• **What is needed**
For this exercise, return the line containing "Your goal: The" and every line after it through the end of the records below, without alteration.

[Items from a data source]
- Opening Delimiter -
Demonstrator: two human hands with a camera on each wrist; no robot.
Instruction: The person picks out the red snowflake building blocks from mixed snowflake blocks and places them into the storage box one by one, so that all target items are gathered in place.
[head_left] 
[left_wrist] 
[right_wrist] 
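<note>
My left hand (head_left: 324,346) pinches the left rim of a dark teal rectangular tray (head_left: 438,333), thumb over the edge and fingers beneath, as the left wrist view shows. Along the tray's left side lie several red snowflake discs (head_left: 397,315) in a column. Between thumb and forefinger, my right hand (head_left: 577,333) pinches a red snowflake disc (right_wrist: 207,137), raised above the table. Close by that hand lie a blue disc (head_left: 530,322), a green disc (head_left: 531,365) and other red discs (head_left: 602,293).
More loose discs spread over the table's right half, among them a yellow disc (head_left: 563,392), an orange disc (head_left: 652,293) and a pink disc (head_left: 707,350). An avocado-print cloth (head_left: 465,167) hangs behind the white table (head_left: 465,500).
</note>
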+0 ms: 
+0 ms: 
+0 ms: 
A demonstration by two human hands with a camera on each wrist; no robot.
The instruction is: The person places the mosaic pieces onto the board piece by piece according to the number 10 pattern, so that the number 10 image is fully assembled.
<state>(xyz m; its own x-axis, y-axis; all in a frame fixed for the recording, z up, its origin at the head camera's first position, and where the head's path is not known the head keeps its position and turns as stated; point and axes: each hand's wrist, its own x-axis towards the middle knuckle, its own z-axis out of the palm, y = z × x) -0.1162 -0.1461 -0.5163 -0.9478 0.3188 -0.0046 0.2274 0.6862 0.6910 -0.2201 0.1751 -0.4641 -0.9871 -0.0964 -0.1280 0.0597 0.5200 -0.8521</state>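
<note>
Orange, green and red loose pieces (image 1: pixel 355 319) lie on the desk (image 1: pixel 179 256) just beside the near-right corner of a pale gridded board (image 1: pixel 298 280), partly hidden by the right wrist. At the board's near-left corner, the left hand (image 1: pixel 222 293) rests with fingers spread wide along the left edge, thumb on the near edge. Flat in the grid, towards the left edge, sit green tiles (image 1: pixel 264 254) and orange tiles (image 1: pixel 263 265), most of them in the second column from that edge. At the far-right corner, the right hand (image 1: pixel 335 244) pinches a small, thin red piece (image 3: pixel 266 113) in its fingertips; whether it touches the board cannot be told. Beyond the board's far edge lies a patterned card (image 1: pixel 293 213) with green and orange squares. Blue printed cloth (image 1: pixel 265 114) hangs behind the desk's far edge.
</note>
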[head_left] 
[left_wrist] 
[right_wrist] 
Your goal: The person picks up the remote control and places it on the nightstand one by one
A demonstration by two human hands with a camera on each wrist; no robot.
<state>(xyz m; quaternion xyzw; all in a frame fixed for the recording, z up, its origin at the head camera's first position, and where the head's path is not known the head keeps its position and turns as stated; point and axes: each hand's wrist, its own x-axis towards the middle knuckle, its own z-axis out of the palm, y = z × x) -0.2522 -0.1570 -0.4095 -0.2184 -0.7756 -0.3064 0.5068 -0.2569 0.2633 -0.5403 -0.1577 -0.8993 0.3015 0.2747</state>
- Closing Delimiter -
• **Result of this exercise**
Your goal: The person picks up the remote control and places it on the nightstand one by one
A demonstration by two human hands with a camera on each wrist; no robot.
<state>(xyz m; quaternion xyzw; all in a frame fixed for the recording, z up, its origin at the head camera's first position, and where the head's path is not known the head keeps its position and turns as stated; point and axes: each hand's wrist, its own x-axis towards the middle knuckle, its own z-axis out of the palm, y = z × x) -0.2522 -0.1570 -0.4095 -0.2184 -0.7756 -0.3064 0.5068 -0.2569 0.2633 -0.5403 -0.1577 -0.8993 0.3015 0.2747</state>

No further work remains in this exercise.